Wasson's unit eventually arrived in Manila. The capital city of the Philippines had been taken by Allied forces, but Wasson was astonished by devastation.

"You've never seen anything so torn up in your life," he says. "All the big buildings were knocked down or burned out. You had to feel sorry for the people who lived there."

One day as he was pedaling a bicycle up a hill in the Philippine countryside, Wasson saw a suspicious movement in the tall grass. He screeched to a stop and went to investigate. His blood turned cold when he saw what looked like an alligator.

It turned out to be an iguana, but Wasson didn't want any part of the overgrown lizard. "It looked big enough to do some damage," he says. "I got back down that hill pretty quick."

Wasson was still in the Philippines when the Japanese surrendered. Months later he headed for home and says the voyage was notable for its lack of food choices.

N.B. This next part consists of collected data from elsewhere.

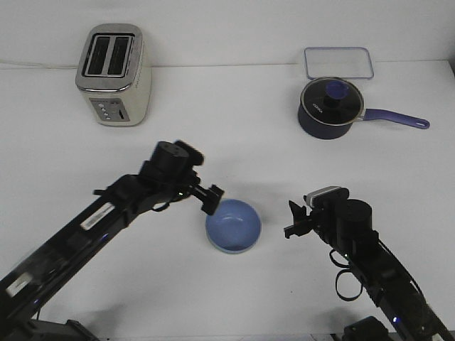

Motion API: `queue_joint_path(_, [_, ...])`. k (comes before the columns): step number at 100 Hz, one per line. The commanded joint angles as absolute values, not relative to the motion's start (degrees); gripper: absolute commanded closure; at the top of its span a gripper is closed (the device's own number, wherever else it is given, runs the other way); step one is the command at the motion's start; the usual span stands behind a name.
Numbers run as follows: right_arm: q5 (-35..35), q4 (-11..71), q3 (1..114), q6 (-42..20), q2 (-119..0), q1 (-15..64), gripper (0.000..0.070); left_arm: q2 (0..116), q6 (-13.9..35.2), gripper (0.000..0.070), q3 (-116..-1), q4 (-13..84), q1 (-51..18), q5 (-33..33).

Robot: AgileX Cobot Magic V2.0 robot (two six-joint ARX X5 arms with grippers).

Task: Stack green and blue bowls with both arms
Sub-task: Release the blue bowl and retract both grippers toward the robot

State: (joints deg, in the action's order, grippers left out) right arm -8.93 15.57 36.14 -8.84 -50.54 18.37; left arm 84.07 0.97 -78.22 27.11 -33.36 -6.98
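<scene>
The blue bowl [233, 224] sits upright on the white table in the middle. A paler edge shows under its near rim; I cannot tell if that is the green bowl, which does not show on its own anywhere. My left gripper [211, 199] is just beside the blue bowl's far-left rim, with its jaws apart and nothing between them. My right gripper [292, 219] is to the right of the bowl, a small gap away, pointing towards it, open and empty.
A cream and silver toaster [114, 74] stands at the back left. A dark navy saucepan [328, 108] with a lid and a long handle stands at the back right. A clear flat container lid [339, 62] lies behind it.
</scene>
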Motion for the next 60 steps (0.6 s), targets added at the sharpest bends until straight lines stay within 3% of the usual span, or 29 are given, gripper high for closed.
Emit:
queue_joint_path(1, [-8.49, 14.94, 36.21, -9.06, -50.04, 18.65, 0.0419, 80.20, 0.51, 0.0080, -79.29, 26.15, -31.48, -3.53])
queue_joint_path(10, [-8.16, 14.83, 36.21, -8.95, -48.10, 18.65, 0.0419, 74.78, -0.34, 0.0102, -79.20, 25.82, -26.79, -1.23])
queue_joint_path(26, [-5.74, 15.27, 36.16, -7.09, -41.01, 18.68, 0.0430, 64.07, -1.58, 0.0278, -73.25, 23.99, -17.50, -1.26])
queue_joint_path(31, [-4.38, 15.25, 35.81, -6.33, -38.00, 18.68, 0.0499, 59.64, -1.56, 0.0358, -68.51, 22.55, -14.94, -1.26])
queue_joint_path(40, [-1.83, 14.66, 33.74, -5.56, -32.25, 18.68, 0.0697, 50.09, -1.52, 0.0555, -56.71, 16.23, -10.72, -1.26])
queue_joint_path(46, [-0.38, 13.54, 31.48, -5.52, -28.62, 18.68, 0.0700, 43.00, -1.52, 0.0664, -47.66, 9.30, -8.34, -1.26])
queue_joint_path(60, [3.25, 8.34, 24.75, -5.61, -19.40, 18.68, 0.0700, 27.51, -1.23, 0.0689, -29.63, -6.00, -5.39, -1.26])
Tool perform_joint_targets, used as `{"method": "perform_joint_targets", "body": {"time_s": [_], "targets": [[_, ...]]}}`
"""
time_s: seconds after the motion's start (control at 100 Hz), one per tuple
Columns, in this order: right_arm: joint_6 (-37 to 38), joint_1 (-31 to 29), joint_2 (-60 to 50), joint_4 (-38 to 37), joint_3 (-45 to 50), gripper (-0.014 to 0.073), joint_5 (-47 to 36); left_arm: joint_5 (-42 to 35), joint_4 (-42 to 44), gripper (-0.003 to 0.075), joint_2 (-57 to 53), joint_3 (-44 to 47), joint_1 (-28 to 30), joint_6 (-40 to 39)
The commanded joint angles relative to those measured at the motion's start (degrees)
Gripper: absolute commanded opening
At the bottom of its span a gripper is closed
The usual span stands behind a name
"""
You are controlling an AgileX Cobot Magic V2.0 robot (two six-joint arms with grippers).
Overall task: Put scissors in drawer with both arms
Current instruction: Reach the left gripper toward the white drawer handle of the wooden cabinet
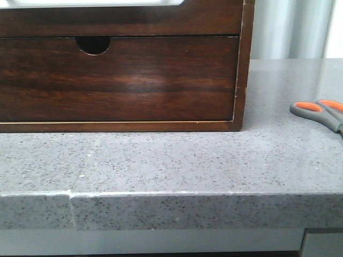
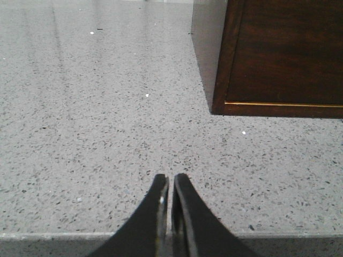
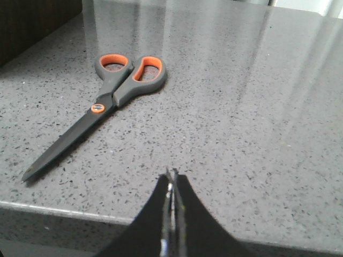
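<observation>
The scissors (image 3: 112, 96) lie flat on the grey speckled counter, grey handles with orange-lined loops, dark blades closed. In the front view only their handles (image 1: 319, 111) show at the right edge. The drawer (image 1: 118, 77) is a wide dark brown front, closed, with a half-round notch (image 1: 93, 45) in its upper edge. My right gripper (image 3: 172, 175) is shut and empty, above the counter's front edge, apart from the scissors. My left gripper (image 2: 170, 179) is shut and empty near the counter's front edge, short of the wooden box's corner (image 2: 220, 107). Neither gripper shows in the front view.
The wooden box (image 1: 245, 64) holding the drawer stands on the grey stone counter (image 1: 161, 160), at the back left. The counter's front edge (image 1: 161, 194) runs across the front view, with a chipped seam at its left.
</observation>
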Motion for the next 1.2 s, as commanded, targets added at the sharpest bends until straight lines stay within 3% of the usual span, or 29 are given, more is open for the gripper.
{"method": "perform_joint_targets", "body": {"time_s": [0.0,0.84,0.89,0.97,1.02,1.19], "targets": [[-0.2,-0.4,-1.5,-0.5,1.7,-0.0048,-0.9,-3.2,-0.3,-0.0020,-2.0,1.1,0.2,-0.6],[-0.2,-0.4,-1.5,-0.6,1.7,-0.0048,-4.1,-3.9,-0.8,-0.0020,-2.0,1.1,0.2,-0.6],[-0.2,-0.4,-1.5,-0.6,1.7,-0.0048,-7.1,-5.7,-6.1,-0.0020,-2.0,1.1,0.2,-0.6],[-0.2,-0.4,-1.5,0.1,1.7,-0.0048,-12.9,-9.3,-26.0,-0.0020,-2.0,1.1,0.2,-0.6],[-0.1,-0.4,-1.5,4.5,1.7,-0.0048,-17.5,-10.3,-34.8,-0.0020,-2.0,1.1,0.2,-0.6],[-0.1,-0.4,-1.5,23.5,1.7,-0.0048,-27.7,-11.7,-46.5,-0.0020,-2.0,1.1,0.2,-0.6]]}}
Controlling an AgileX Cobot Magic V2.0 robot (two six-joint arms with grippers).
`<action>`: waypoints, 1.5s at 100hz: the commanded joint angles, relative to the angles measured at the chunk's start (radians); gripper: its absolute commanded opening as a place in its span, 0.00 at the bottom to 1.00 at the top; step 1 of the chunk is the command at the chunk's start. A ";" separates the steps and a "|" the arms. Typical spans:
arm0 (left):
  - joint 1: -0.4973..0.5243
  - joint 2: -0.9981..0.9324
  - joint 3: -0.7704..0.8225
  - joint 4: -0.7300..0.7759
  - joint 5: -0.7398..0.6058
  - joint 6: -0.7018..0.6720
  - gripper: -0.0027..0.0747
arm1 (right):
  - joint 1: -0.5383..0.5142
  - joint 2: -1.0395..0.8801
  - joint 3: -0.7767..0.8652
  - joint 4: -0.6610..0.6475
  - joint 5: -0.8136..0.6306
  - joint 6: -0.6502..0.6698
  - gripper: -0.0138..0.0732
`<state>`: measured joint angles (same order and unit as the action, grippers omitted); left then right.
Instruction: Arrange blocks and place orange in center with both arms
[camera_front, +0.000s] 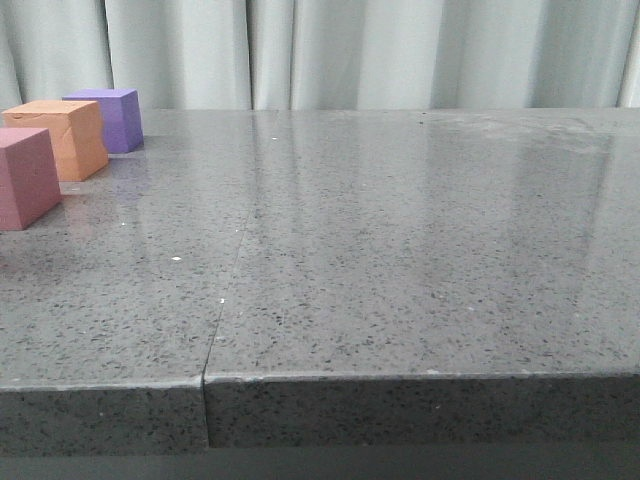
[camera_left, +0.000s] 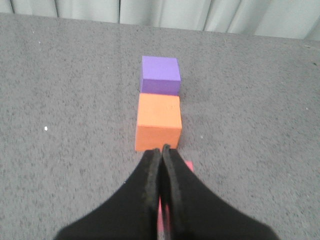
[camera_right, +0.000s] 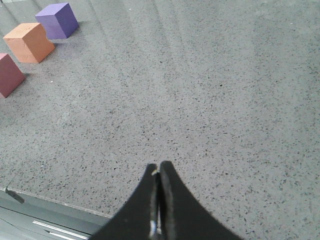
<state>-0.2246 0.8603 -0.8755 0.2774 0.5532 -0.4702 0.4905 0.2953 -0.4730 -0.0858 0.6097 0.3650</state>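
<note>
Three cubes stand in a row at the table's far left: the purple cube (camera_front: 112, 118) farthest back, the orange cube (camera_front: 62, 137) in the middle, the pinkish-red cube (camera_front: 25, 177) nearest. My left gripper (camera_left: 160, 149) is shut and empty, above the pinkish-red cube (camera_left: 189, 165), which is mostly hidden under its fingers; the orange cube (camera_left: 158, 121) and purple cube (camera_left: 160, 74) lie just beyond. My right gripper (camera_right: 158, 165) is shut and empty over bare table near the front edge, far from the cubes: purple (camera_right: 57, 20), orange (camera_right: 29, 42), pinkish-red (camera_right: 9, 75). Neither gripper shows in the front view.
The grey speckled table (camera_front: 400, 260) has a seam (camera_front: 225, 300) running front to back left of the middle. A pale curtain (camera_front: 350, 50) hangs behind the table. The table's front edge (camera_right: 55, 204) is close to my right gripper.
</note>
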 joint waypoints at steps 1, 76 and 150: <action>0.003 -0.064 0.020 -0.017 -0.082 -0.001 0.01 | -0.002 0.008 -0.025 -0.016 -0.077 -0.008 0.08; 0.005 -0.388 0.406 0.032 -0.193 0.011 0.01 | -0.002 0.008 -0.025 -0.016 -0.077 -0.008 0.08; 0.235 -0.779 0.791 -0.220 -0.540 0.454 0.01 | -0.002 0.008 -0.025 -0.016 -0.077 -0.008 0.08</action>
<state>-0.0006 0.1107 -0.0873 0.0717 0.0990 -0.0192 0.4905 0.2953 -0.4730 -0.0858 0.6097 0.3659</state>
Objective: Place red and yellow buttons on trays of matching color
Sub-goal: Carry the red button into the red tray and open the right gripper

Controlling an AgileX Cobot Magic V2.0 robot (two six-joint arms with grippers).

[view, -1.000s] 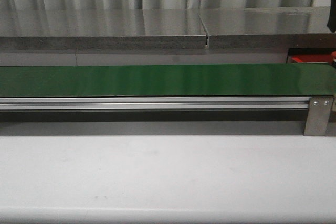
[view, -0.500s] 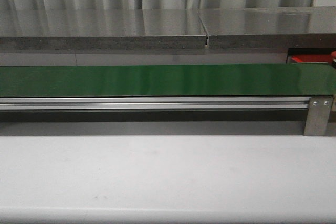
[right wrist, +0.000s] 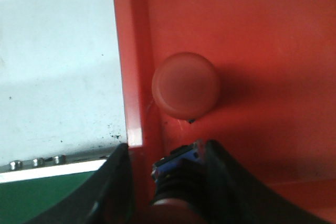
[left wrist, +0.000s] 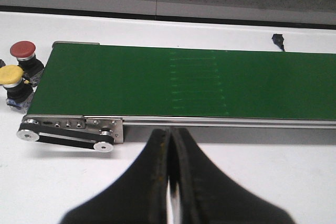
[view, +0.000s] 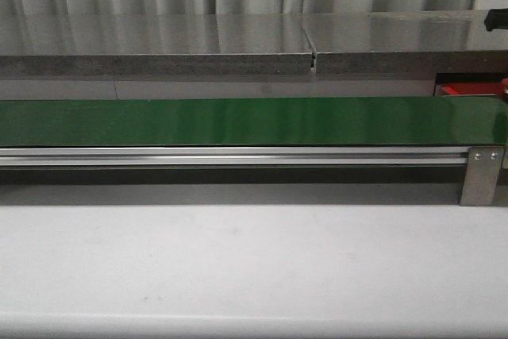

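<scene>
The right gripper [right wrist: 163, 174] clamps a red button [right wrist: 176, 182], largely hidden between its fingers, over the red tray [right wrist: 262, 24], beside a second red button [right wrist: 185, 85] standing cap-up near the tray's rim. The left gripper [left wrist: 170, 161], fingers closed on nothing, hangs before the bare green conveyor belt [left wrist: 184, 85]; a spare red button [left wrist: 22, 50] and yellow button [left wrist: 10, 75] stand upright off its end.

Red and yellow buttons, and the red tray

A red-capped button [left wrist: 23, 49] and a yellow-capped button [left wrist: 11, 75] stand upright on dark bases just off the end of the green conveyor belt [left wrist: 184, 85], touching each other. Another red button [right wrist: 185, 85] sits cap-up inside the red tray [right wrist: 262, 35], close to its wall; a further red button [right wrist: 176, 182], with a blue and black body, lies tilted just beside it.
</scene>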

"All the way back all we had was lima beans and moldy cheese," he says. "It didn't take long to get tired of that."

He remembers cruising under the Golden Gate Bridge 27 months after he passed beneath it on his way to war.

"I've never been so glad to see anything in my life," he says. "There were times I didn't think I'd ever get back."

After his discharge Wasson returned to Indianapolis and went back to his job with the saw company. His first wife died of diabetes; and a decade later Wasson married Dana Williams, who brought two children to the marriage. Eight grandchildren followed.

Wasson worked for himself and several Indiana businesses until he retired in 1982. He and Dana moved to Coweta in 2002 to be closer to children and grandchildren.

"The conditions and the enemy attacks were bad over there," Wasson says, "but that telephone pole almost did me in. You just never knew what was going to happen."